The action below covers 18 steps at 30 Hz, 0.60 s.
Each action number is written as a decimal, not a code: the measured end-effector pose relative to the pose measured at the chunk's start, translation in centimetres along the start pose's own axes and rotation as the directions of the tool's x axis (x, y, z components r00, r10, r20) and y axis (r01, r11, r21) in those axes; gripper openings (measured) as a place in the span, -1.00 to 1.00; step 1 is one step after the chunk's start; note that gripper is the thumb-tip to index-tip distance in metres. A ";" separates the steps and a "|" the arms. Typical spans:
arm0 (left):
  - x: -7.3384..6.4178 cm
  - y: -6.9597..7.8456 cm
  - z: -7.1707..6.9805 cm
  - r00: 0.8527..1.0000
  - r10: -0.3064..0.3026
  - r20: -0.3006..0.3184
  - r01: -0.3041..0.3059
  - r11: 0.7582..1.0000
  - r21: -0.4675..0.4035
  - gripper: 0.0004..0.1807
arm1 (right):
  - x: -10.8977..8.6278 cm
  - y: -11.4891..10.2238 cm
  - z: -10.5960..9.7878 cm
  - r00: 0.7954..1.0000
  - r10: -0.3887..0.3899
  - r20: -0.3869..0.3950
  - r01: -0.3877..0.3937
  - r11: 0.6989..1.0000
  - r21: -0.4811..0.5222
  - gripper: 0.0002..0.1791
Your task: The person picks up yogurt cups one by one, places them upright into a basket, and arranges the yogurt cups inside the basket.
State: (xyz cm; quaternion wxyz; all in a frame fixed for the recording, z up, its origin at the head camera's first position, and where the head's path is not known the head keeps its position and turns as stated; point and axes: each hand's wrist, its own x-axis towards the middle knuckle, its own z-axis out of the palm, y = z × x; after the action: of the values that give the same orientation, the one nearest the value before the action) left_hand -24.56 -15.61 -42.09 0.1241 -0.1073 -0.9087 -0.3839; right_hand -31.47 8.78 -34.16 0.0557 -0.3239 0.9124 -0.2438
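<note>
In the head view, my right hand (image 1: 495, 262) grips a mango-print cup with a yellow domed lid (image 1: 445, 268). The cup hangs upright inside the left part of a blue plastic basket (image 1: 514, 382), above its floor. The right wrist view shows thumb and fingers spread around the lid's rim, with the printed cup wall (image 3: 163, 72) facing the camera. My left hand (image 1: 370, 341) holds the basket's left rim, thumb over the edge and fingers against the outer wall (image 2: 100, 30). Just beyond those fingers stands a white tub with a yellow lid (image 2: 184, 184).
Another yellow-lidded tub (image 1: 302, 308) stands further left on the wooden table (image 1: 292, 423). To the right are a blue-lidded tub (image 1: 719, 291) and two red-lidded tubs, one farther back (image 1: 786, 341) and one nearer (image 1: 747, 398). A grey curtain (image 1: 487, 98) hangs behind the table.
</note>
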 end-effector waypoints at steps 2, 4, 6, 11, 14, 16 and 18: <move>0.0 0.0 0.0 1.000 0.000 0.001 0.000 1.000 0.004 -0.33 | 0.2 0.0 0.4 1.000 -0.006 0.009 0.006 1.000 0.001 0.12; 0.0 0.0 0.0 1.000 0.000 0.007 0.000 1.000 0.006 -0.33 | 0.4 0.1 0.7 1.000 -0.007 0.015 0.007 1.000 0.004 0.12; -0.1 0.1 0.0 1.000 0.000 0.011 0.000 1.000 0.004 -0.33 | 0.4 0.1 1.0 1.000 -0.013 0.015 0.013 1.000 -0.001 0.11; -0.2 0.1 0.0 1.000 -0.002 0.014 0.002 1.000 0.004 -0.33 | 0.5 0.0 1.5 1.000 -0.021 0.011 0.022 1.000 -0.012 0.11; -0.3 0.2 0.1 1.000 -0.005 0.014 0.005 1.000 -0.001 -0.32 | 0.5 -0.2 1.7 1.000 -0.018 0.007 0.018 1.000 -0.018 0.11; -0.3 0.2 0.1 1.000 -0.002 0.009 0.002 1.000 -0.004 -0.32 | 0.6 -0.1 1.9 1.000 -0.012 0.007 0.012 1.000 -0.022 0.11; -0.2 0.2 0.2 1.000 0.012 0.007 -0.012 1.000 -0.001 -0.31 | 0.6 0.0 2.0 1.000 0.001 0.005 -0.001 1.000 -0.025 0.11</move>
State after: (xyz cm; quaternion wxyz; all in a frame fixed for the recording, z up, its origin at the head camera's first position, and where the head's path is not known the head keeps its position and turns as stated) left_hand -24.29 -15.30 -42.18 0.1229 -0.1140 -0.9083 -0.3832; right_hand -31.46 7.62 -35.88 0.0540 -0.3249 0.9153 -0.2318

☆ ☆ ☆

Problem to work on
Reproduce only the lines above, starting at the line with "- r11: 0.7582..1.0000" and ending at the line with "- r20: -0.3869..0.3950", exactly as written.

Answer to the problem
  - r11: 0.7582..1.0000
  - r21: -0.4675..0.4035
  - gripper: 0.0004..0.1807
arm1 (right):
  - x: -10.8977..8.6278 cm
  - y: -11.4891..10.2238 cm
  - z: -10.5960..9.7878 cm
  - r00: 0.7954..1.0000
  - r10: -0.3887..0.3899
  - r20: -0.3869..0.3950

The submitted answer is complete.